O governo federal reagiu e nomeou como novo presidente José de Araújo Ribeiro (1800-1879), futuro visconde de Rio Grande. Bento Ribeiro aceitou pacificamente a decisão e o novo presidente foi empossado. Bento Gonçalves não concordou com Bento Ribeiro, não aceitando dar suporte ao presidente José de Araujo Ribeiro que ele tinha empossado. Dirigiu as tropas para Pelotas, tomou a cidade e prendeu o comandante do regimento local Manuel Marques de Souza (1804-1875), futuro barão e visconde de Porto Alegre, que posteriormente com a ajuda do carcereiro fugiu e conseguiu, reunindo as suas tropas, marchar para Porto Alegre e depor o presidente Marciano, no dia 15 de julho de 1836.

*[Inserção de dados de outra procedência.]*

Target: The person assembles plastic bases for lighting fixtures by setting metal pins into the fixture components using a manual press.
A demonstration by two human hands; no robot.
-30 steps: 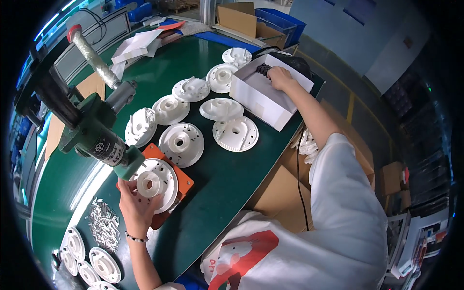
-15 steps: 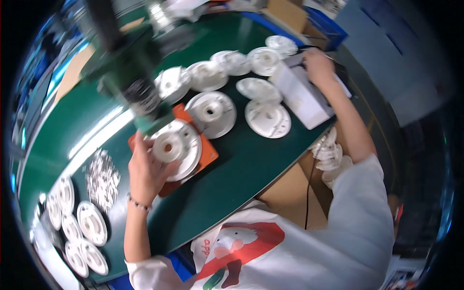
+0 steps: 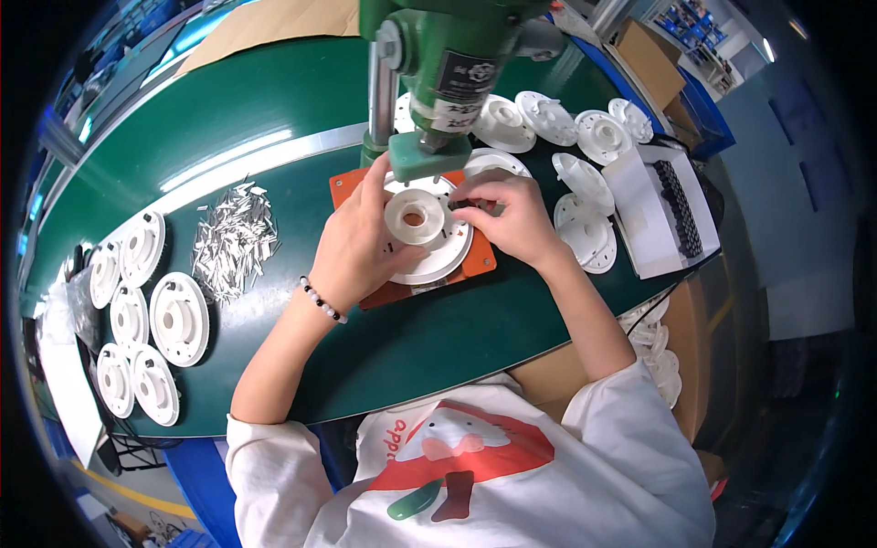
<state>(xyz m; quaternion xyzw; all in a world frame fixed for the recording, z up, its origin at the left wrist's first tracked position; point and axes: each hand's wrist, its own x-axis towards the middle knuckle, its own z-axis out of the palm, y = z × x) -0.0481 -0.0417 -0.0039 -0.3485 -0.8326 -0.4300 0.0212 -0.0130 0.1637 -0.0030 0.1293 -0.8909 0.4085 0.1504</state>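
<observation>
A white plastic disc with a raised round hub (image 3: pixel 448 254) lies on an orange plate (image 3: pixel 480 262), under the green block (image 3: pixel 429 157) of a press. My left hand (image 3: pixel 356 233) grips the disc's left side, thumb along its near edge and fingers reaching up beside the block. At the disc's upper right, my right hand (image 3: pixel 512 215) is closed in a pinch. A small dark piece shows at its fingertips, mostly hidden by them. Behind the plate, another white disc (image 3: pixel 498 163) is partly covered by my right hand.
The green press (image 3: pixel 457 87) stands over the table. More white discs (image 3: pixel 178 320) sit at the left, others (image 3: pixel 548 119) along the back right. A heap of small silvery strips (image 3: pixel 236 239) lies left of the plate. A white box (image 3: pixel 644 224) at right holds a row of black parts (image 3: pixel 676 208).
My right hand has come from the white box to the disc, with a small dark piece at its fingertips. My left hand stays on the disc. The whole view has shifted.
</observation>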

Os Farroupilhas começaram a sentir o efeito das novas conquistas das tropas legalistas. Houve varias derrotas em combates e finalmente os dois Bentos, o Gonçalves e o Ribeiro, se defrontam às margens do Rio Jacuí, na altura da ilha de Faufa. Depois, de três longos dias de renhida luta as tropas de Bento Gonçalves renderam-se e ele preso foi enviado para a Bahia. Desta feita, um chefe revolucionário Farroupilha, o coronel Antônio de Souza Neto (1801-1866), que estava em Jaguarão, resolveu proclamar no dia 11 de setembro de 1836 a república do Rio Grande, declarando-a independente do Império do Brasil.
A vila de Piratini, próxima a Pelotas, foi escolhida inicialmente para sede da república, mais tarde transferida para Caçapava e finalmente para Alegrete, onde foi criada uma Assembleia Constituinte com 36 membros e elaborado uma Constituição.

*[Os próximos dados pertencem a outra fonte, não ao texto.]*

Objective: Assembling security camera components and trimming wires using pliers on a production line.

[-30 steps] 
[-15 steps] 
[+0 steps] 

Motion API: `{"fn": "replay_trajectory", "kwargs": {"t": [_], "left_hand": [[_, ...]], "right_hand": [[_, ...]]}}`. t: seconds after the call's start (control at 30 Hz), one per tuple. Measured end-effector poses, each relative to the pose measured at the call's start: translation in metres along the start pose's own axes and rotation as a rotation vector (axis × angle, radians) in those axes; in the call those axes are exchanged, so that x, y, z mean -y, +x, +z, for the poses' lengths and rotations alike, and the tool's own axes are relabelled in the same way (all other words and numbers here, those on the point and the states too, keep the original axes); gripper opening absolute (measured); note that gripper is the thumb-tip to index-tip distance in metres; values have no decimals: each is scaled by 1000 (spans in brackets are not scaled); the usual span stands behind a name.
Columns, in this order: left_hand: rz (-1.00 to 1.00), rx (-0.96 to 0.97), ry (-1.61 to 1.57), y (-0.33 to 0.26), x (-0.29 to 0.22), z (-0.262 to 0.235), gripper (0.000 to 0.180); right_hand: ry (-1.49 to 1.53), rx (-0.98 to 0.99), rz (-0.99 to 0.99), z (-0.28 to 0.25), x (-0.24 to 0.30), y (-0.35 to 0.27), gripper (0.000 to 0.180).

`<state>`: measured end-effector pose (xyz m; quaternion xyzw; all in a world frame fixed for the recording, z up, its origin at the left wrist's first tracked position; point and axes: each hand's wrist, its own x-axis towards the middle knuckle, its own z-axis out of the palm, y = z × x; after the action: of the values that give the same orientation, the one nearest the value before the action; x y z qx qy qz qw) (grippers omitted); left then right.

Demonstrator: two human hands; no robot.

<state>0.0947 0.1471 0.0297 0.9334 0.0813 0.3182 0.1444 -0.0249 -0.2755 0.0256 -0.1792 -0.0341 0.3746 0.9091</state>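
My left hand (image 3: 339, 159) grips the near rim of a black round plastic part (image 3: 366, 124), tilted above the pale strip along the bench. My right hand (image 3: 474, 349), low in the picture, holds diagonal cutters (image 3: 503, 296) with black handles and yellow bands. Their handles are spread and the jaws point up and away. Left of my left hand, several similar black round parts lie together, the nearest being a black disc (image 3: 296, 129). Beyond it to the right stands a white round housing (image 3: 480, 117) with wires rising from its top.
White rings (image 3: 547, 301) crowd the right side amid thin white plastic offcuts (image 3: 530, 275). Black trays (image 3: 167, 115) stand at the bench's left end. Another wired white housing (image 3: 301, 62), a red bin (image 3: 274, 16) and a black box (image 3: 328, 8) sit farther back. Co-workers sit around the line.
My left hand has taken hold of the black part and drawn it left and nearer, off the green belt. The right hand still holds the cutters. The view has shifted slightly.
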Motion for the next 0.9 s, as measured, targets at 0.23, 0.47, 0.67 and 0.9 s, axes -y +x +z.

Embora ainda preso, Bento Gonçalves foi aclamado presidente, sendo representado por um parente. A Regência, que governava o Brasil, nomeou em 1837, como novo presidente da província, Antero José Ferreira de Brito (1787-1856), futuro barão de Tramandaí, que logo se desentendeu com Bento Ribeiro.
Revoltado, Bento Ribeiro voltou às fileiras revolucionárias, então sob o comando de Antônio de Souza Neto. Atacaram Porto Alegre e foram derrotados. Em 1838, entre inúmeros fracassos e algumas vitórias, os Farroupilhas conseguiram dominar grande parte do território do Rio Grande do Sul.
Em 1839, os Farroupilhas resolveram promover uma incursão a Laguna SC, sob o comando de David José Martins, mais conhecido como David Canabarro (1796-1867), que conseguiu com a colaboração do revolucionário italiano Giuseppe Garibaldi (1807-1882), conquistar a cidade. No dia 24 de julho proclamaram a então provincia de Santa Catarina como a República Juliana, confederada com a República Piratini.
Em 1840, os revolucionários foram anistiados pelo Governo, tentando a paz, mas continuaram lutando. Em 1843, com a nomeação do futuro Duque de Caxias (1803-1880) como presidente da província e após combates em Poncho Verde, Piratini e Canguçu e muitas negociações com Canabarro e Bento Gonçalves, a paz foi finalmente celebrada no dia 1º de março de 1845.
Apesar de terem perdido a guerra a vitória dos Farroupilhas foi à imposição pela Coroa de uma taxa de 25 por cento de imposto sobre as importações de charque do Uruguai e da Argentina. Em 1902 o Congresso criou um novo imposto de 100 réis por quilo de charque.